> _TASK TO CARRY OUT_:
Reproduce the listing below without any change.

> _DATA BLOCK_:
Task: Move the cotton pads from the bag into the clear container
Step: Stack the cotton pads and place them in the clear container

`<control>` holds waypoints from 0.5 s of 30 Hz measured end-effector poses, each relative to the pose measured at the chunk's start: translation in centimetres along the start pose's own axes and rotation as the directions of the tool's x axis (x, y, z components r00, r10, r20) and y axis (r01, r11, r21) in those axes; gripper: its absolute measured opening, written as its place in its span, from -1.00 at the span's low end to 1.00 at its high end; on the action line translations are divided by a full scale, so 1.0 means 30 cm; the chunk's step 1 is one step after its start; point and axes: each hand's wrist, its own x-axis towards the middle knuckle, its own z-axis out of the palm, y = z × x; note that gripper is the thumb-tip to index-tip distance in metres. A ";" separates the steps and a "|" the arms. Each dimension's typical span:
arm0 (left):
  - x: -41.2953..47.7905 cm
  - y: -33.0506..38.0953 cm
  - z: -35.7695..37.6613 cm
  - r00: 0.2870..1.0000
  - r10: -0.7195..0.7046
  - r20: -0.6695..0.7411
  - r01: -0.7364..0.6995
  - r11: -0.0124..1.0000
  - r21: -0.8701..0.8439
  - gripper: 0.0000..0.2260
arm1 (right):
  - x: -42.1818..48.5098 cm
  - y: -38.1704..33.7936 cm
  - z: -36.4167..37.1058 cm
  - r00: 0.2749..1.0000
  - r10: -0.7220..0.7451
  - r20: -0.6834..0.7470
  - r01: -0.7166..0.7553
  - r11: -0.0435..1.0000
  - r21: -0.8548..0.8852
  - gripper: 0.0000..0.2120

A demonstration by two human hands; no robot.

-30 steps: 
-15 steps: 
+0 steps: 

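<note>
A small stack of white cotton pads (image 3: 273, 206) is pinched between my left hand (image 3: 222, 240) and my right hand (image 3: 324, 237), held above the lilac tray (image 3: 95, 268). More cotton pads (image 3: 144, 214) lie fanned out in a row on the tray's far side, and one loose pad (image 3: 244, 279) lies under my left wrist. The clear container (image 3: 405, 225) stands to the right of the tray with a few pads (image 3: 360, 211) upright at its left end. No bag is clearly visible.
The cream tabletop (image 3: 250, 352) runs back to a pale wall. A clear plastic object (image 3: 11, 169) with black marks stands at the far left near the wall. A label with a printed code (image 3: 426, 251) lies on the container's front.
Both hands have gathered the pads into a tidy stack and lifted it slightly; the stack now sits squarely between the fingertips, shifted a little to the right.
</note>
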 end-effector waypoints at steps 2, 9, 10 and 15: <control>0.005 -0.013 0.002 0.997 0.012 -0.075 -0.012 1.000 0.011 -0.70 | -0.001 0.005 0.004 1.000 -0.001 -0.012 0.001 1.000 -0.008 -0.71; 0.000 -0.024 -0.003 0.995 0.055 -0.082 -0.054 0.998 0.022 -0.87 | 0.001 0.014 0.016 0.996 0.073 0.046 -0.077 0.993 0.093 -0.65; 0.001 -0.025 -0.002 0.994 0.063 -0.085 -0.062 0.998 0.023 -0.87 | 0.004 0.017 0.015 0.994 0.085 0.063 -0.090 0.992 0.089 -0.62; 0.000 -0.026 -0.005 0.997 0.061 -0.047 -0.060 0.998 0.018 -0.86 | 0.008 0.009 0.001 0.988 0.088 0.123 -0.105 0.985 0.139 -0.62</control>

> _RESULT FOR THIS EXERCISE_:
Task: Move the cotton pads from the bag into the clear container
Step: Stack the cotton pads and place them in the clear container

`<control>` holds waypoints from 0.5 s of 30 Hz measured end-effector poses, each relative to the pose measured at the chunk's start: translation in centimetres along the start pose's own axes and rotation as the directions of the tool's x axis (x, y, z components r00, r10, r20) and y axis (r01, r11, r21) in those axes; gripper: its absolute measured opening, written as its place in its span, from -1.00 at the span's low end to 1.00 at its high end; on the action line translations are divided by a full scale, so 1.0 means 30 cm; the chunk's step 1 is one step after its start; point and axes: each hand's wrist, its own x-axis towards the middle knuckle, its own z-axis out of the palm, y = z × x; note that gripper is the thumb-tip to index-tip distance in metres. A ";" separates the steps and a "|" the arms. Each dimension's typical span:
arm0 (left):
  - x: -41.2953..47.7905 cm
  - y: -33.0506..38.0953 cm
  - z: -35.7695..37.6613 cm
  - r00: 0.2870..1.0000
  - r10: -0.7195..0.7046
  - r20: -0.6695..0.7411
  - r01: -0.7364..0.6995
  - r11: -0.0124..1.0000
  - r21: -0.8701..0.8439
  - gripper: 0.0000..0.2260
arm1 (right):
  - x: -42.1818..48.5098 cm
  - y: -38.1704..33.7936 cm
  - z: -36.4167..37.1058 cm
  - r00: 0.2749..1.0000
  - r10: -0.7220..0.7451
  - r20: -0.6834..0.7470
  - r01: -0.7166..0.7553
  - r11: -0.0435..1.0000
  - r21: -0.8548..0.8852
  - gripper: 0.0000..0.2120

A demonstration by two human hands; no robot.

-30 steps: 
-15 steps: 
+0 steps: 

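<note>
A small stack of white cotton pads (image 3: 273, 206) is pinched between my left hand (image 3: 222, 240) and my right hand (image 3: 324, 237), held above the lilac tray (image 3: 95, 268). More cotton pads (image 3: 144, 214) lie fanned out in a row on the tray's far side, and one loose pad (image 3: 244, 279) lies under my left wrist. The clear container (image 3: 405, 225) stands to the right of the tray with a few pads (image 3: 360, 211) upright at its left end. No bag is clearly visible.
The cream tabletop (image 3: 250, 352) runs back to a pale wall. A clear plastic object (image 3: 11, 169) with black marks stands at the far left near the wall. A label with a printed code (image 3: 426, 251) lies on the container's front.
Both hands have gathered the pads into a tidy stack and lifted it slightly; the stack now sits squarely between the fingertips, shifted a little to the right.
</note>
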 end-effector waypoints at steps 2, 9, 10 and 15: <control>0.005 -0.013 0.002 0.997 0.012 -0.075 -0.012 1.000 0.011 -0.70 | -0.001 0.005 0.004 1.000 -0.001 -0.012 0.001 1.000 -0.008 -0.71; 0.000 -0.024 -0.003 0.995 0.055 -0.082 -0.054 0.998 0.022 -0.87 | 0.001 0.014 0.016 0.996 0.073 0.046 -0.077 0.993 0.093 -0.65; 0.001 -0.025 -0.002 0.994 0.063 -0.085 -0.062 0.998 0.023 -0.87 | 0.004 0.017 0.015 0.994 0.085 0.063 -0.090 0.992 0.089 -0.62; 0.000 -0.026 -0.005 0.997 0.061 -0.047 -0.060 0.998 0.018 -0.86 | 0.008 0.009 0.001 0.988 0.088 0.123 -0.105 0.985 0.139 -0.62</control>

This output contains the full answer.